_Your assignment:_ From the first line of the listing to the last, set down everything exactly, but skip the images.

_Dataset content:_
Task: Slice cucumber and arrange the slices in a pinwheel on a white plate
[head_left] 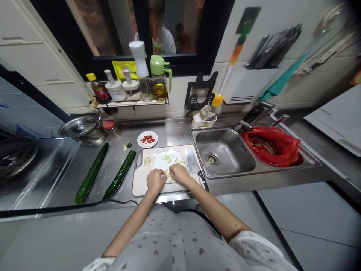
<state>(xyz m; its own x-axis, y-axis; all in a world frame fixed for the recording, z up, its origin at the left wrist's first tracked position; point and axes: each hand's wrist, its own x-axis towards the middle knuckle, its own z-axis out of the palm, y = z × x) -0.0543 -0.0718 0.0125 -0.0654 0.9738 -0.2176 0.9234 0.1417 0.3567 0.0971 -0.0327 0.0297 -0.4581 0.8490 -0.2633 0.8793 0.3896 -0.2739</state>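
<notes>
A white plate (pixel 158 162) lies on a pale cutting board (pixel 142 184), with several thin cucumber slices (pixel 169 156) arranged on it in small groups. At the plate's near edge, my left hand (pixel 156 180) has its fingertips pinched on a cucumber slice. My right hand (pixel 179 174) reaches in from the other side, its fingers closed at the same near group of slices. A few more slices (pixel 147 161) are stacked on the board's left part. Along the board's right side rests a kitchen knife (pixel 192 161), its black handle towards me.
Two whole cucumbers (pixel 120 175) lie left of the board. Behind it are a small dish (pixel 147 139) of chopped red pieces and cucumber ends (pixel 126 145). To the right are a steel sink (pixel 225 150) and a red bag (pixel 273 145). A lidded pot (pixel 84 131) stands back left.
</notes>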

_Exercise result:_
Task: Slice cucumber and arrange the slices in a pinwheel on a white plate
[head_left] 
<state>(xyz m; its own x-axis, y-axis; all in a world frame fixed for the recording, z up, its origin at the left wrist's first tracked position; point and axes: each hand's wrist, its own x-axis towards the middle knuckle, its own z-axis out of the palm, y = z × x) -0.0543 -0.0718 0.0125 -0.0654 0.9738 -0.2176 0.9234 0.1417 0.3567 0.0971 -0.0327 0.0297 -0.4581 0.8490 -0.2633 0.8793 0.3896 -0.2739</state>
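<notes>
A white plate (pixel 158 162) lies on a pale cutting board (pixel 142 184), with several thin cucumber slices (pixel 169 156) arranged on it in small groups. At the plate's near edge, my left hand (pixel 156 180) has its fingertips pinched on a cucumber slice. My right hand (pixel 179 174) reaches in from the other side, its fingers closed at the same near group of slices. A few more slices (pixel 147 161) are stacked on the board's left part. Along the board's right side rests a kitchen knife (pixel 192 161), its black handle towards me.
Two whole cucumbers (pixel 120 175) lie left of the board. Behind it are a small dish (pixel 147 139) of chopped red pieces and cucumber ends (pixel 126 145). To the right are a steel sink (pixel 225 150) and a red bag (pixel 273 145). A lidded pot (pixel 84 131) stands back left.
</notes>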

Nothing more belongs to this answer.